→ Your assignment
Retype the whole listing verbatim and keep the pictures out of it.

=== Begin Enclosure ===

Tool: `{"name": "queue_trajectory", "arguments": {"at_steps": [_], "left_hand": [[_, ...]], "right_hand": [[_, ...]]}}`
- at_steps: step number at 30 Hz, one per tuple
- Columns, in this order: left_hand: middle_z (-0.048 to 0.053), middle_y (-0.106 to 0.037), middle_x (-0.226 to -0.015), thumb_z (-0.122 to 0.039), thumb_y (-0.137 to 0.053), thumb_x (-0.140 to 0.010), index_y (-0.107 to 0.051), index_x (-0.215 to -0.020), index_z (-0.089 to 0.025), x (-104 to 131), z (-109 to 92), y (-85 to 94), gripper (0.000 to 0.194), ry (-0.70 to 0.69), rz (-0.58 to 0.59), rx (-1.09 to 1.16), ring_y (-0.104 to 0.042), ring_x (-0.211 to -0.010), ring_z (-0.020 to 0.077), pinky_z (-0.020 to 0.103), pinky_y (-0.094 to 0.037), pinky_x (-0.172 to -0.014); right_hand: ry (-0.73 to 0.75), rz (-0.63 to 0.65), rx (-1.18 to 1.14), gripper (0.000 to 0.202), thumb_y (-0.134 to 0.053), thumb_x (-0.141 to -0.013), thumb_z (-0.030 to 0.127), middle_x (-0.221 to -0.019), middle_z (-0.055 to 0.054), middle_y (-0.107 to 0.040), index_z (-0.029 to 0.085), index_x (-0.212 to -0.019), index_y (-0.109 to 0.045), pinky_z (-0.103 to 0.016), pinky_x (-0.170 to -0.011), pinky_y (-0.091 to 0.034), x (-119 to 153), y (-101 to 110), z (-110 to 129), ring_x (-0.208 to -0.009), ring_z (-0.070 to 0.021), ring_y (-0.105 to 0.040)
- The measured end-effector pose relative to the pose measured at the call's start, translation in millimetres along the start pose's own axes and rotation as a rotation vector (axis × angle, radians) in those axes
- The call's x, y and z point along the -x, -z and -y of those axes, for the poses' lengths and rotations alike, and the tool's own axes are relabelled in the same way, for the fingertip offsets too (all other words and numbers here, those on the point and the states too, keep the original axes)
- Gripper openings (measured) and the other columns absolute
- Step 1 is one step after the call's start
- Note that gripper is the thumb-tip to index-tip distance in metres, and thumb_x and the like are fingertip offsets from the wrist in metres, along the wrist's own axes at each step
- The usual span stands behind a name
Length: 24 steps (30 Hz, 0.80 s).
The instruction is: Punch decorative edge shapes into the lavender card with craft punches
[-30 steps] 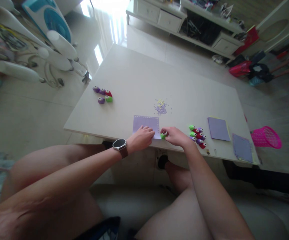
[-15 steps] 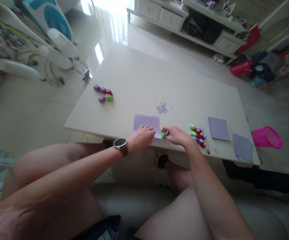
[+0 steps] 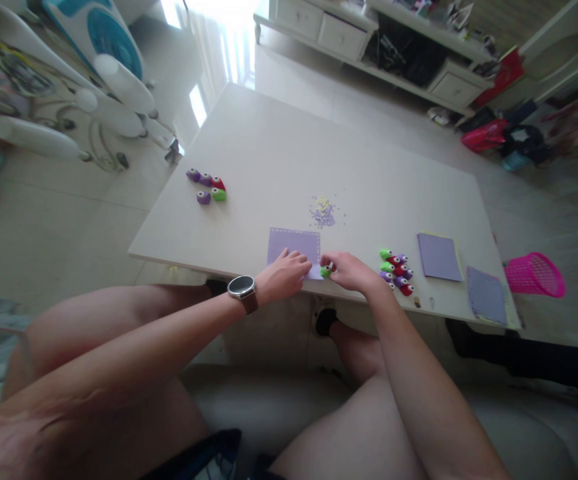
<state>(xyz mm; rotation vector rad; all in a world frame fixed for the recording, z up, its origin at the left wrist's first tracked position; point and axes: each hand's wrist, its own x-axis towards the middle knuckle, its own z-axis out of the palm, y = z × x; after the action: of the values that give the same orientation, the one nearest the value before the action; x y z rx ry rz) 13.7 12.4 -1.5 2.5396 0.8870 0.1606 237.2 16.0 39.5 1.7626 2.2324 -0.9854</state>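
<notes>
A sheet of purple paper [image 3: 289,245] lies at the table's near edge, with small punched holes along its far and right borders. My left hand [image 3: 291,272] rests on the sheet with its fingers stretched out. At the sheet's right edge, my right hand [image 3: 349,270] grips a small green paper punch [image 3: 325,271]. The fingers hide part of this punch. Beyond the sheet is a small heap of purple and yellow paper bits [image 3: 323,213]. To the right of my right hand stand several green, red and purple punches [image 3: 397,270] in a cluster.
More punches [image 3: 206,187] stand at the left of the white table [image 3: 269,147]. A stack of purple paper [image 3: 439,257] and a second stack with punched borders [image 3: 487,295] lie at the right. A pink basket [image 3: 533,275] stands beyond the table's right edge.
My right hand and the green punch have shifted slightly left along the sheet's right edge. My left hand stays on the paper.
</notes>
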Motion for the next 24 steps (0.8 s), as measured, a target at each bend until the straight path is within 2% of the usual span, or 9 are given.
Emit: {"name": "queue_trajectory", "arguments": {"at_steps": [5,10,14,18,24], "left_hand": [[0.011,-0.067,-0.114,-0.015,-0.058,-0.092,-0.063,-0.104,-0.018,1,2,-0.3,0.013,-0.021,0.004,0.002,-0.058,-0.113,0.0277,0.046,-0.041,-0.109],[0.01,-0.066,-0.115,-0.023,-0.065,-0.092,-0.065,-0.106,-0.019,1,4,-1.1,0.014,-0.021,-0.021,0.024,-0.056,-0.114,0.0277,0.046,-0.04,-0.109],[0.012,-0.065,-0.12,-0.028,-0.065,-0.096,-0.065,-0.107,-0.019,-1,4,-0.6,0.015,0.06,-0.027,0.008,-0.056,-0.117,0.0305,0.044,-0.044,-0.098],[0.013,-0.066,-0.119,-0.032,-0.064,-0.099,-0.065,-0.107,-0.018,-3,3,-1.1,0.016,0.177,0.008,0.024,-0.061,-0.112,0.03,0.044,-0.044,-0.094],[0.012,-0.068,-0.115,-0.031,-0.064,-0.099,-0.065,-0.106,-0.019,-3,4,-2.9,0.014,0.227,0.048,0.066,-0.064,-0.11,0.0293,0.042,-0.046,-0.093]], "right_hand": [[0.021,-0.02,0.037,0.036,-0.056,-0.078,-0.006,-0.104,-0.005,-0.076,0.02,-0.1,-0.068,-0.022,-0.085,-0.046,-3,-5,1,-0.094,-0.0176,-0.067],[0.035,-0.019,0.032,0.031,-0.06,-0.076,-0.004,-0.1,-0.005,-0.074,0.02,-0.096,-0.067,-0.022,-0.082,-0.046,-5,-4,3,-0.092,-0.0175,-0.066],[-0.006,-0.024,-0.044,0.022,-0.071,-0.082,0.008,-0.102,-0.005,-0.074,0.019,-0.101,-0.068,-0.023,-0.079,-0.048,-2,3,2,-0.09,-0.0178,-0.067],[-0.102,0.008,-0.118,0.012,-0.073,-0.093,0.026,-0.1,-0.007,-0.077,0.019,-0.1,-0.068,-0.025,-0.077,-0.051,1,7,-2,-0.088,-0.0189,-0.069],[-0.143,0.047,-0.11,0.011,-0.073,-0.097,0.029,-0.102,-0.007,-0.08,0.019,-0.099,-0.07,-0.025,-0.078,-0.052,-1,7,-2,-0.089,-0.0187,-0.072]]}}
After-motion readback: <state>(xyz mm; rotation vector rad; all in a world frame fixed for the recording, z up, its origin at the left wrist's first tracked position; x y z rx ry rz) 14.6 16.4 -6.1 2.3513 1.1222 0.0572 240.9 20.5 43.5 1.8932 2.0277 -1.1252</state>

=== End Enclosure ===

→ Task solution
Tool: `{"name": "queue_trajectory", "arguments": {"at_steps": [_], "left_hand": [[_, ...]], "right_hand": [[_, ...]]}}`
- at_steps: step number at 30 Hz, one per tuple
- Columns, in this order: left_hand: middle_z (-0.048 to 0.053), middle_y (-0.106 to 0.037), middle_x (-0.226 to -0.015), thumb_z (-0.122 to 0.039), thumb_y (-0.137 to 0.053), thumb_x (-0.140 to 0.010), index_y (-0.107 to 0.051), index_x (-0.215 to -0.020), index_z (-0.089 to 0.025), x (-104 to 131), z (-109 to 92), y (-85 to 94), gripper (0.000 to 0.194), ry (-0.70 to 0.69), rz (-0.58 to 0.59), rx (-1.09 to 1.16), ring_y (-0.104 to 0.042), ring_x (-0.211 to -0.010), ring_z (-0.020 to 0.077), pinky_z (-0.020 to 0.103), pinky_y (-0.094 to 0.037), pinky_x (-0.172 to -0.014); right_hand: ry (-0.73 to 0.75), rz (-0.63 to 0.65), rx (-1.18 to 1.14), gripper (0.000 to 0.202), thumb_y (-0.134 to 0.053), thumb_x (-0.141 to -0.013), thumb_z (-0.030 to 0.127), middle_x (-0.221 to -0.019), middle_z (-0.055 to 0.054), middle_y (-0.107 to 0.040), index_z (-0.029 to 0.085), index_x (-0.212 to -0.019), index_y (-0.109 to 0.045), pinky_z (-0.103 to 0.016), pinky_x (-0.170 to -0.011), pinky_y (-0.091 to 0.034), x (-119 to 153), y (-101 to 110), z (-110 to 129), ring_x (-0.208 to -0.009), ring_z (-0.070 to 0.021), ring_y (-0.105 to 0.040)
- The measured end-effector pose relative to the pose measured at the call's start, translation in millimetres along the start pose's own axes and rotation as a rotation vector (axis × angle, radians) in those axes
- The call's x, y and z point along the -x, -z and -y of those axes, for the poses' lengths and rotations alike, and the tool's own axes are relabelled in the same way, for the fingertip offsets too (all other words and numbers here, those on the point and the states too, keep the original axes)
- Gripper openings (measured) and the other columns absolute
- Step 1 is one step after the call's start
- Note that gripper is the thumb-tip to index-tip distance in metres, and thumb_x and the like are fingertip offsets from the wrist in metres, along the wrist's own axes at each step
- The usual span stands behind a name
Length: 24 steps (30 Hz, 0.80 s).
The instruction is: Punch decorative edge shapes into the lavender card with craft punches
[-30 steps] 
[-15 steps] 
[+0 steps] 
<state>(xyz mm; rotation vector rad; all in a world frame fixed for the recording, z up, its origin at the left wrist's first tracked position; point and axes: each hand's wrist, its own x-axis towards the middle knuckle, its own z-axis out of the palm, y = z × x; after the action: of the values that give the same orientation, the one nearest the value before the action; x y z rx ry rz) 13.7 12.4 -1.5 2.5396 0.8870 0.1606 237.2 16.0 39.5 1.7626 2.2324 -0.9854</state>
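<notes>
A sheet of purple paper [image 3: 289,245] lies at the table's near edge, with small punched holes along its far and right borders. My left hand [image 3: 291,272] rests on the sheet with its fingers stretched out. At the sheet's right edge, my right hand [image 3: 349,270] grips a small green paper punch [image 3: 325,271]. The fingers hide part of this punch. Beyond the sheet is a small heap of purple and yellow paper bits [image 3: 323,213]. To the right of my right hand stand several green, red and purple punches [image 3: 397,270] in a cluster.
More punches [image 3: 206,187] stand at the left of the white table [image 3: 269,147]. A stack of purple paper [image 3: 439,257] and a second stack with punched borders [image 3: 487,295] lie at the right. A pink basket [image 3: 533,275] stands beyond the table's right edge.
My right hand and the green punch have shifted slightly left along the sheet's right edge. My left hand stays on the paper.
</notes>
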Motion for the next 24 steps (0.8 s), as measured, a target at each bend until the straight path is within 2% of the usual span, or 9 are given.
Emit: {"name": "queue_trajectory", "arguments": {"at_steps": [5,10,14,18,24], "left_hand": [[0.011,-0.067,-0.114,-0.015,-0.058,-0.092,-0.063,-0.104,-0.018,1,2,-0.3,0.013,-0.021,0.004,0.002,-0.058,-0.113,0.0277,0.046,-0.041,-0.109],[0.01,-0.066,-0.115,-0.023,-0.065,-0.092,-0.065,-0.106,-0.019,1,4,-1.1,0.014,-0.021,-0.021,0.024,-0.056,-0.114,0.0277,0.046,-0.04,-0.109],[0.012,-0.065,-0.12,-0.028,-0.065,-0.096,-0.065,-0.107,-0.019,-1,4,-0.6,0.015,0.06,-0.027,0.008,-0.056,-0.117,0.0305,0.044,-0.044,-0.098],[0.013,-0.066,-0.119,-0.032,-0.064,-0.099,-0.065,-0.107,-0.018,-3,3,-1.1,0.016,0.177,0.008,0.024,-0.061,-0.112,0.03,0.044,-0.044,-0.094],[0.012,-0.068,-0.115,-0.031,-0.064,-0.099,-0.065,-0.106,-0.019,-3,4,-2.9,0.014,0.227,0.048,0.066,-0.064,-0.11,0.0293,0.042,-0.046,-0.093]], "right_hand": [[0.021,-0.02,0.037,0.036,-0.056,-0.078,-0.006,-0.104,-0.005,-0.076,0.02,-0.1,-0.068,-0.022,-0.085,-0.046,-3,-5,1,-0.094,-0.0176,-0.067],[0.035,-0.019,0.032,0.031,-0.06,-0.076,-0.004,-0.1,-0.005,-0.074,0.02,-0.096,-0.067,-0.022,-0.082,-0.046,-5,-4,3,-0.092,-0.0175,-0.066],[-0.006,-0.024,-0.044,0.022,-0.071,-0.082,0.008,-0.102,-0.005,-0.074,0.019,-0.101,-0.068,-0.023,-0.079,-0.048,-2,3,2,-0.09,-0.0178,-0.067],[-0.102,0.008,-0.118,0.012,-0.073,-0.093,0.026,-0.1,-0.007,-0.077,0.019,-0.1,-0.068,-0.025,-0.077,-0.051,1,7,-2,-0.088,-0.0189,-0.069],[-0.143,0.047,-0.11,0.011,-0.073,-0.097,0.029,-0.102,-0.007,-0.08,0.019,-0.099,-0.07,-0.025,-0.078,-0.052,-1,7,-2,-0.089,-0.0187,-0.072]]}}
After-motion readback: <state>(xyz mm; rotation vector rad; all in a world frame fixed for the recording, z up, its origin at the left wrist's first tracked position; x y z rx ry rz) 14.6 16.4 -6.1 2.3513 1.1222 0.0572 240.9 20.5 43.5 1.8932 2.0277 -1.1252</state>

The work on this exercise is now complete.